This week's episode concerning an (ahem) one-armed fugitive ratcheted up the weirdness in the Pushing Daisies universe a bit. Granted, there's been a decent amount of twisted humor over the past three episodes, but this time around the creepiness felt a little more purposeful, rather than like a counterpoint to the tweeness of the show. Between the grave-digging, Frankenpigeon, and that sweet, sweet prison-amputee love, this episode was the first that really warranted all the Tim Burton comparisons the show has received. Not to mention that terrifying They Might Be Giants sing-along. (Of course, I kid. I think I've established that I am firmly pro-song when it comes to PD. More singing, always more singing.)

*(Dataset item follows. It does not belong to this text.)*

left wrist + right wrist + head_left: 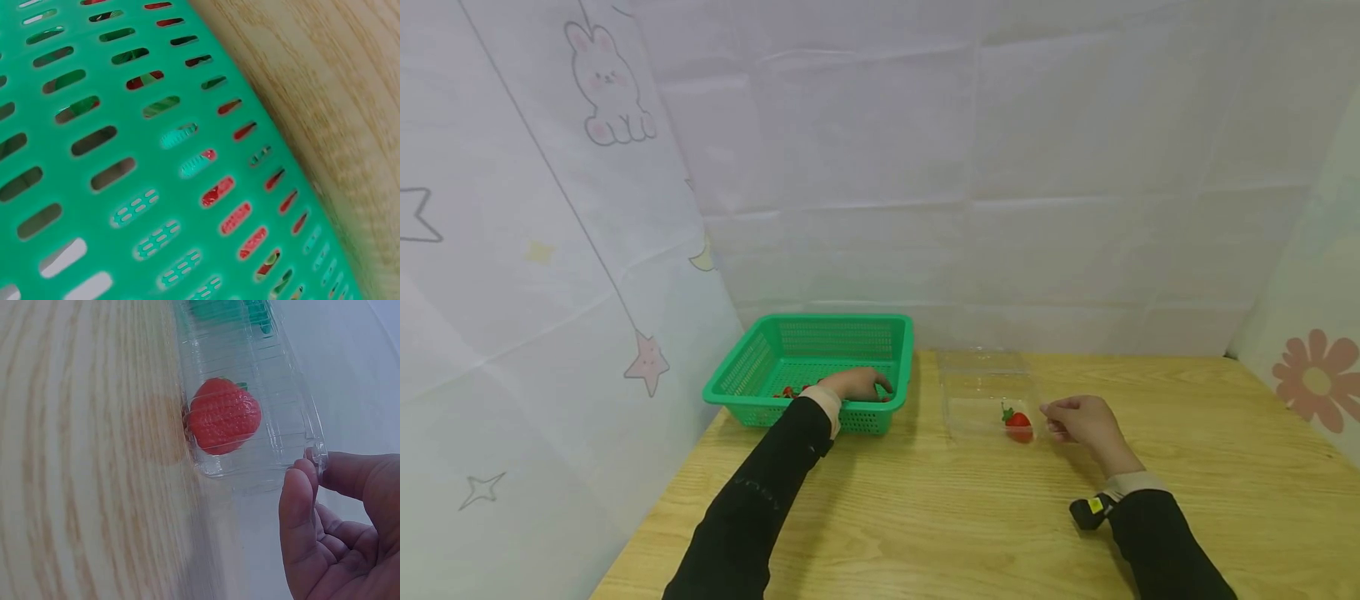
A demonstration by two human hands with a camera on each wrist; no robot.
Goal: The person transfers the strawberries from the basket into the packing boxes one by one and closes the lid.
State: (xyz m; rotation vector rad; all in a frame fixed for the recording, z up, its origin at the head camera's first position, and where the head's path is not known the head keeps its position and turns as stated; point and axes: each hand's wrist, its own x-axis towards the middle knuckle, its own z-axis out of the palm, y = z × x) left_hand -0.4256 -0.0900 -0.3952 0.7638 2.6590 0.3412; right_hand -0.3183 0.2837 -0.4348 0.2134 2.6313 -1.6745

While this week's mystery was decidedly more complex than previous episodes' (we went from a suicide investigation to a treasure hunt to a long-distance love story), it was probably the weakest so far. Despite the clamor and excitement that windmillery always brings to the proceedings, I was completely underwhelmed by Lefty's quest. There was much more in the way of character development going on this time around though, which made up for that any meh-ness on the mystery-solvin' front.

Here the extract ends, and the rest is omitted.